I suspect most parents are the same way, regardless of where you fall. We approached the decision with our minds pretty well fixed.

I won’t rehash the pro and con here, except to say the American Academy of Pediatrics does not recommend all infant boys be circumcised.

Instead, I want to share my own surprise at a big question I hadn’t asked until after the birth: I am circumcised. It’s what I know. How do I care for my baby’s uncircumcised penis?

After all, I’ve often heard that a cut penis is "cleaner" and uncircumcised ones are prone to infection.

The answer was revealing when I requested an informational flyer from a nurse about caring for an intact foreskin.

The flyer, written by a local pediatric practice, devoted both sides of the paper to the pros and cons of the issue and post-circumcision care, but only a paragraph for parents choosing to remain au naturel.

A baby care booklet from our own pediatrician was the same way:

"Care for the Foreskin: At birth, boys have skin that covers the tip of the penis called the foreskin. It usually cannot be fully retracted (pulled back) for several years and it should not be forced back. Once the foreskin can be easily retracted (this can take 2-12 years), it should be pulled back and cleansed with baths."

An anti-circumcision website puts it more simply: "The intact penis needs no special care." Great googly moogly! Okay, that’s a little too simple, but the point is driven home. God / nature did its job well.

Sure, it’s possible for repeated infections to occur if a foreskin is not cared for well and some might then call for circumcision in adolescence, but by and large, this appendage seems pretty well designed to take what life has in store for it.

In my experience so far, baby boys seem easier to care for than baby girls, except for the whole grapefruit squirt thing during diaper changes.

In any case, I won’t end this article with a question. I’m pretty sure everyone has some pretty strong feelings on the issue.

See related: (NSFW) Circumcision Reversal with SenSlip Artificial Foreskin

Comments

19 Responses to “So, About My Son’s Wee Willy”

  1. Andrea says:

    Congratulations on the new baby!

    Our second is also a boy, and we also did not choose circumcision. My husband is circumcised, though, and so neither of us knew exactly what to do or not do with the baby penis. “Leave it alone” really is the right answer. However, I’ve been surprised by how many people try to find an exception or a collorary to that rule, or who express concern that somehow my kid’s penis might turn out less than completely normal. The horror stories I have heard about circumcisions that were performed late in life for medical reasons would make you think this is common and not, as is the case, extremely rare.

    My pediatrician even seems hypervigilant about the (rare) possibility of phimosis and repeatedly tells me to encourage my son to push back on his foreskin (he’s 3 1/2 now, and while the skin is starting to loosen, it’s certainly not ready for much retraction). So far, the penis in question seems quite functional and has never given my son the slightest amount of trouble, only a bit of fun every now and then.

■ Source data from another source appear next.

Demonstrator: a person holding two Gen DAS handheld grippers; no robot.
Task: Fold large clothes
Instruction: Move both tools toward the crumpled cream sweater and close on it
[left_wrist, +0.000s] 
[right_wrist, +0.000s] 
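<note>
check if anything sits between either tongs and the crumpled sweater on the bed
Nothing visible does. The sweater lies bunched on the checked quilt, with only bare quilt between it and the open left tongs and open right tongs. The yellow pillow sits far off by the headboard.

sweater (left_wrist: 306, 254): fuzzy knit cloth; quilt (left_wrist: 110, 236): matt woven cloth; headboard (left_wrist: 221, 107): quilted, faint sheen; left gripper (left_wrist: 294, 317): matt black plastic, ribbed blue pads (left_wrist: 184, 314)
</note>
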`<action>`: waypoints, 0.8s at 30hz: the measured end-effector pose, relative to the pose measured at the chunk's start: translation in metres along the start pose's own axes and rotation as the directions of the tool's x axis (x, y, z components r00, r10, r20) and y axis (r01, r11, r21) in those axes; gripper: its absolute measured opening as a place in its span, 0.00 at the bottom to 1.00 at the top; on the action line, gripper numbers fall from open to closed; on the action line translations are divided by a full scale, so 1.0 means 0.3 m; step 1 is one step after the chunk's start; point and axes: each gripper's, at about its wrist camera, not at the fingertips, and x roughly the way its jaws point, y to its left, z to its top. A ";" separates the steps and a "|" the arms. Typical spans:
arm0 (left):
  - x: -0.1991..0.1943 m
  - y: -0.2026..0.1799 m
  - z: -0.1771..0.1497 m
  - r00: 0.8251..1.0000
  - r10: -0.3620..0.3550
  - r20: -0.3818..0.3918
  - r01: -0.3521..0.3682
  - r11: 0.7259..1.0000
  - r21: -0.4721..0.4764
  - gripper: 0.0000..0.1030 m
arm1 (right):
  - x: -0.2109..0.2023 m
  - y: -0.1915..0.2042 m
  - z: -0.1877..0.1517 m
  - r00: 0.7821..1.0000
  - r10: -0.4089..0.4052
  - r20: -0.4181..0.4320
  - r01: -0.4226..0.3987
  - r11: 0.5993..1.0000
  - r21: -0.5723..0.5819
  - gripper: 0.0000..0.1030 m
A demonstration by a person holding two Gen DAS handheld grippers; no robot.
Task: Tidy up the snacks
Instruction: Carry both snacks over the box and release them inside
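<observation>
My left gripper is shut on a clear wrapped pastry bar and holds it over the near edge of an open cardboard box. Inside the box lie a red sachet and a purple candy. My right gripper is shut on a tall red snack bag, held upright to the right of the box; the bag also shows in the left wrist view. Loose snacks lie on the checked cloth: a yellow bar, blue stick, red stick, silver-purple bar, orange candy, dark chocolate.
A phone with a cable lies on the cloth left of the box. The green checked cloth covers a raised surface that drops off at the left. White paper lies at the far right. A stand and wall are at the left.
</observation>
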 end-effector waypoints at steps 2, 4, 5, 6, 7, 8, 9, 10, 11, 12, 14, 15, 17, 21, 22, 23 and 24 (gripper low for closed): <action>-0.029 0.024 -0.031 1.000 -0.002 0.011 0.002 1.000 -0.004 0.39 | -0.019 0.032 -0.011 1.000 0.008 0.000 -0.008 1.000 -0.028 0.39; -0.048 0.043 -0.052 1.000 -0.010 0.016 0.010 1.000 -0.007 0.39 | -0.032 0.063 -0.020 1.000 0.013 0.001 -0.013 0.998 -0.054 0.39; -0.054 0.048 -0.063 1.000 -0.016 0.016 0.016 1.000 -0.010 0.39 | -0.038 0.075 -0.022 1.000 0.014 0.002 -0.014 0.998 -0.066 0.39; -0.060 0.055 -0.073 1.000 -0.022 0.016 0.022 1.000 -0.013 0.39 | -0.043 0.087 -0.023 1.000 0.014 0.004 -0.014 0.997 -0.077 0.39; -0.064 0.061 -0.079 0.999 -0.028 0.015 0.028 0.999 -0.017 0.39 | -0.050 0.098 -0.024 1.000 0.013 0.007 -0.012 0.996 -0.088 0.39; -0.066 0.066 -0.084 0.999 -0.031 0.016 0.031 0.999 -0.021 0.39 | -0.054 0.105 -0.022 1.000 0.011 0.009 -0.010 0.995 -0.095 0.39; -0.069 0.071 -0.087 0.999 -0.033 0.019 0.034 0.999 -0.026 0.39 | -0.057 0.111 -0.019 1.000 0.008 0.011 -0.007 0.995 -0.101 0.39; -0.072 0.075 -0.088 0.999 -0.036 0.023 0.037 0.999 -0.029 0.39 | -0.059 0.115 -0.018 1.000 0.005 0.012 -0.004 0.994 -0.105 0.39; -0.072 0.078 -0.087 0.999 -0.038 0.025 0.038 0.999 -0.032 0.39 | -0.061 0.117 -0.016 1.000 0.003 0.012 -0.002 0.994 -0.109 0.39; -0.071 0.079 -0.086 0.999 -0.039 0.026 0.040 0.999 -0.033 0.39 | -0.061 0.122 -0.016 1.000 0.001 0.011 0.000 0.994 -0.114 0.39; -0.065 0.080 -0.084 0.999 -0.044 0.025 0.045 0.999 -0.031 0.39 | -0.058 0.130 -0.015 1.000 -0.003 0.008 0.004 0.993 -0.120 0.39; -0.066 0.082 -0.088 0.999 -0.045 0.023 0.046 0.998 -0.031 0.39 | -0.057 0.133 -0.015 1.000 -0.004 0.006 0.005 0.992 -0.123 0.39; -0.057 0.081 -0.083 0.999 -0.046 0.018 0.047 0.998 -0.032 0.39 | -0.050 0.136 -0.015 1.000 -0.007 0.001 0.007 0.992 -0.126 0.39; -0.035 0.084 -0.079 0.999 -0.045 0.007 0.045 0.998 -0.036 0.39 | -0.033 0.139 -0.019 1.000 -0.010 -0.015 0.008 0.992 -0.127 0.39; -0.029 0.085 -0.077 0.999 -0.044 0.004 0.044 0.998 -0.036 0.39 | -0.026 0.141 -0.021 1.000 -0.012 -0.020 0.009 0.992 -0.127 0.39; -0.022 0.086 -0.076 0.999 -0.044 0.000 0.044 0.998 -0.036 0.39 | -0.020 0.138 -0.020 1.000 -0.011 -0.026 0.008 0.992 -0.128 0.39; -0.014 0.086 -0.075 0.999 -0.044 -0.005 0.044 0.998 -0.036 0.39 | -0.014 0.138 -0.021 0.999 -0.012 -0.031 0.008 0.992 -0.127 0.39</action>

    I have a theory, too, that the presence of the foreskin kept my kid from peeing on me during diaper changes, as boy babies have a reputation for doing. Or maybe he’s just an exceptionally considerate child, if you discount the times he pooped on me instead.

    March 27th, 2008 at 7:20 am

  2. Patti says:

    The only thing I’ve found, starting at about 20 months old or so when my son’s foreskin could be mostly retracted without causing him discomfort, is that if there’s been a BIG POO… one that causes a ball beard and more … it can be beneficial to pull back carefully and check the head for stray skid marks. Your mileage on this will vary, of course, as who knows how old your kid will be before the foreskin naturally retracts.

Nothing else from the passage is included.